● THE TASK
Word for word, set down the entries below.

● RECORDS FOR PROCESSING
=-=-=

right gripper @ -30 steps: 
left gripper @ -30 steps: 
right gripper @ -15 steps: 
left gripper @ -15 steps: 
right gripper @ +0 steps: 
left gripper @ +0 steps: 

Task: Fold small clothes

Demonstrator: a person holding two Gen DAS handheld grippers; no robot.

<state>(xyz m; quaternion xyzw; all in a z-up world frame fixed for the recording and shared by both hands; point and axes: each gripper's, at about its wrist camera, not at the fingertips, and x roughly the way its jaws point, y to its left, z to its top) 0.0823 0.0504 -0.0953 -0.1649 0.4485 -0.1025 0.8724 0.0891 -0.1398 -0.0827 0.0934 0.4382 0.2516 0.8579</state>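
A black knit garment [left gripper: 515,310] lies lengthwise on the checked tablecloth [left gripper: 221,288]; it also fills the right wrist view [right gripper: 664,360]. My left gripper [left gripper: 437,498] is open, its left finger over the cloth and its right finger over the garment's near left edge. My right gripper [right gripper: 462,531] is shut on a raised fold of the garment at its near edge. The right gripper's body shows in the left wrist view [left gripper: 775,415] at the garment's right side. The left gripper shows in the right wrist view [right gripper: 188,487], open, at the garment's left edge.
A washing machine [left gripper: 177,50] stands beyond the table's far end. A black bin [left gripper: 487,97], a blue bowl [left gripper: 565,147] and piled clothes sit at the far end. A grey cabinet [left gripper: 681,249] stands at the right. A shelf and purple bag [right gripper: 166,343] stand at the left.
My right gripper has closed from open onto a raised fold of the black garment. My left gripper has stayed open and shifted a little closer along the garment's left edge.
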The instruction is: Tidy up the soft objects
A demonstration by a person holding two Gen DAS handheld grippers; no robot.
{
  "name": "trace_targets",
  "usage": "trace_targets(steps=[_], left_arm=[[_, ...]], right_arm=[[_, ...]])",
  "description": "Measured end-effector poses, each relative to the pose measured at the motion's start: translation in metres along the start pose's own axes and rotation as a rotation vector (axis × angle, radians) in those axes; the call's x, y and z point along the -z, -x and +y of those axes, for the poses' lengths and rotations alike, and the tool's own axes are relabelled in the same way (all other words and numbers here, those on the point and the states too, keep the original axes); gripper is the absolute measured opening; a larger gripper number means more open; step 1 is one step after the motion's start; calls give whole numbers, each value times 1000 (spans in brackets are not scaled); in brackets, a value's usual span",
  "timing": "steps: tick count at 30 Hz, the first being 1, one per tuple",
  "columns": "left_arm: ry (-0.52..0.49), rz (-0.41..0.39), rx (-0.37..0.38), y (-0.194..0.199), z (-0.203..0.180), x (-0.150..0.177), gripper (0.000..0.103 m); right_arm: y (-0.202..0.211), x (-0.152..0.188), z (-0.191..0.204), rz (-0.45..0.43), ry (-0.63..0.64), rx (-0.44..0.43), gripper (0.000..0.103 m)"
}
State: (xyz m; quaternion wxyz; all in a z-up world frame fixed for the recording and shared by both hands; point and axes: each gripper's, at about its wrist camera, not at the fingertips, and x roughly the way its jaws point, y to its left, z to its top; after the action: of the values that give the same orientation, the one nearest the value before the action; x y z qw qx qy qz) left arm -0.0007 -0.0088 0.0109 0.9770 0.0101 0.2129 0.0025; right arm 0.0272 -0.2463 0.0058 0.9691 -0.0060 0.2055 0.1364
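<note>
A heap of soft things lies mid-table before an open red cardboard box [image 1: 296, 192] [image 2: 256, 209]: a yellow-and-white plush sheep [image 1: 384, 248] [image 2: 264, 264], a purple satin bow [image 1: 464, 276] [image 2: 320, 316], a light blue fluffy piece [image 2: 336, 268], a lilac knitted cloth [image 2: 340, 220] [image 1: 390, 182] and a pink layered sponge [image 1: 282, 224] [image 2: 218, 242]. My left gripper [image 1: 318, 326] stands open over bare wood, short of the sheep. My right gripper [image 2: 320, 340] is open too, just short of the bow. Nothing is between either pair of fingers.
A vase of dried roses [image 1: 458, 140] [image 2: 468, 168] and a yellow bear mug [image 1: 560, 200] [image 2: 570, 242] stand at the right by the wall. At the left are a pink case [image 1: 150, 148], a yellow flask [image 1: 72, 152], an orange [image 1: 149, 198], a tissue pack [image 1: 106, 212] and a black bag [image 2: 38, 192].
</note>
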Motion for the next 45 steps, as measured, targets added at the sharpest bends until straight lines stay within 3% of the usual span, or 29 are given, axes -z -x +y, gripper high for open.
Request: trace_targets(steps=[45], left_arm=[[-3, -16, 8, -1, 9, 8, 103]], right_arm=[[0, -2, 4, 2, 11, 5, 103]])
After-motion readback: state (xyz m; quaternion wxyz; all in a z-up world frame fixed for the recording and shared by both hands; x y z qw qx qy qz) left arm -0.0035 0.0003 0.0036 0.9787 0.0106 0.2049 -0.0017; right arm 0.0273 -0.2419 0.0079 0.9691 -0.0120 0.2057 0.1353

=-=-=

● REPLY
right gripper @ -30 steps: 
left gripper @ -30 steps: 
right gripper @ -15 steps: 
left gripper @ -15 steps: 
right gripper @ +0 steps: 
left gripper @ +0 steps: 

Task: Fold small clothes

Demonstrator: a person holding two Gen DAS handheld grippers; no robot.

<state>(xyz m; quaternion xyzw; all in a z-up world frame fixed for the recording and shared by both hands; point and axes: each gripper's, at about its wrist camera, not at the fingertips, and x roughly the way its jaws point, y to its left, z to its top) 0.0823 0.0504 -0.0953 -0.1649 0.4485 -0.1025 0.8724 0.0891 -0.1398 -0.0827 0.0934 0.4382 0.2516 0.8579</state>
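A black knit garment [left gripper: 515,310] lies lengthwise on the checked tablecloth [left gripper: 221,288]; it also fills the right wrist view [right gripper: 664,360]. My left gripper [left gripper: 437,498] is open, its left finger over the cloth and its right finger over the garment's near left edge. My right gripper [right gripper: 462,531] is shut on a raised fold of the garment at its near edge. The right gripper's body shows in the left wrist view [left gripper: 775,415] at the garment's right side. The left gripper shows in the right wrist view [right gripper: 188,487], open, at the garment's left edge.
A washing machine [left gripper: 177,50] stands beyond the table's far end. A black bin [left gripper: 487,97], a blue bowl [left gripper: 565,147] and piled clothes sit at the far end. A grey cabinet [left gripper: 681,249] stands at the right. A shelf and purple bag [right gripper: 166,343] stand at the left.
My right gripper has closed from open onto a raised fold of the black garment. My left gripper has stayed open and shifted a little closer along the garment's left edge.
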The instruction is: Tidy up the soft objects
A demonstration by a person holding two Gen DAS handheld grippers; no robot.
{
  "name": "trace_targets",
  "usage": "trace_targets(steps=[_], left_arm=[[_, ...]], right_arm=[[_, ...]])",
  "description": "Measured end-effector poses, each relative to the pose measured at the motion's start: translation in metres along the start pose's own axes and rotation as a rotation vector (axis × angle, radians) in those axes; the call's x, y and z point along the -z, -x and +y of those axes, for the poses' lengths and rotations alike, and the tool's own axes are relabelled in the same way (all other words and numbers here, those on the point and the states too, keep the original axes); gripper is the absolute measured opening; a larger gripper number means more open; step 1 is one step after the motion's start; calls give whole numbers, each value times 1000 (spans in brackets are not scaled); in brackets, a value's usual span",
  "timing": "steps: tick count at 30 Hz, the first being 1, one per tuple",
  "columns": "left_arm: ry (-0.52..0.49), rz (-0.41..0.39), rx (-0.37..0.38), y (-0.194..0.199), z (-0.203..0.180), x (-0.150..0.177), gripper (0.000..0.103 m); right_arm: y (-0.202..0.211), x (-0.152..0.188), z (-0.191..0.204), rz (-0.45..0.43), ry (-0.63..0.64), rx (-0.44..0.43), gripper (0.000..0.103 m)"
}
State: (xyz m; quaternion wxyz; all in a z-up world frame fixed for the recording and shared by both hands; point and axes: each gripper's, at about its wrist camera, not at the fingertips, and x roughly the way its jaws point, y to its left, z to its top; after the action: of the values that give the same orientation, the one nearest the value before the action; x y z qw qx qy qz) left arm -0.0007 -0.0088 0.0109 0.9770 0.0101 0.2129 0.0025; right arm 0.0272 -0.2463 0.0058 0.9691 -0.0060 0.2055 0.1364
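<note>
A heap of soft things lies mid-table before an open red cardboard box [image 1: 296, 192] [image 2: 256, 209]: a yellow-and-white plush sheep [image 1: 384, 248] [image 2: 264, 264], a purple satin bow [image 1: 464, 276] [image 2: 320, 316], a light blue fluffy piece [image 2: 336, 268], a lilac knitted cloth [image 2: 340, 220] [image 1: 390, 182] and a pink layered sponge [image 1: 282, 224] [image 2: 218, 242]. My left gripper [image 1: 318, 326] stands open over bare wood, short of the sheep. My right gripper [image 2: 320, 340] is open too, just short of the bow. Nothing is between either pair of fingers.
A vase of dried roses [image 1: 458, 140] [image 2: 468, 168] and a yellow bear mug [image 1: 560, 200] [image 2: 570, 242] stand at the right by the wall. At the left are a pink case [image 1: 150, 148], a yellow flask [image 1: 72, 152], an orange [image 1: 149, 198], a tissue pack [image 1: 106, 212] and a black bag [image 2: 38, 192].
</note>
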Motion for the next 45 steps, as measured, targets added at the sharpest bends until straight lines stay within 3% of the usual span, or 29 are given, axes -z -x +y, gripper high for open.
Request: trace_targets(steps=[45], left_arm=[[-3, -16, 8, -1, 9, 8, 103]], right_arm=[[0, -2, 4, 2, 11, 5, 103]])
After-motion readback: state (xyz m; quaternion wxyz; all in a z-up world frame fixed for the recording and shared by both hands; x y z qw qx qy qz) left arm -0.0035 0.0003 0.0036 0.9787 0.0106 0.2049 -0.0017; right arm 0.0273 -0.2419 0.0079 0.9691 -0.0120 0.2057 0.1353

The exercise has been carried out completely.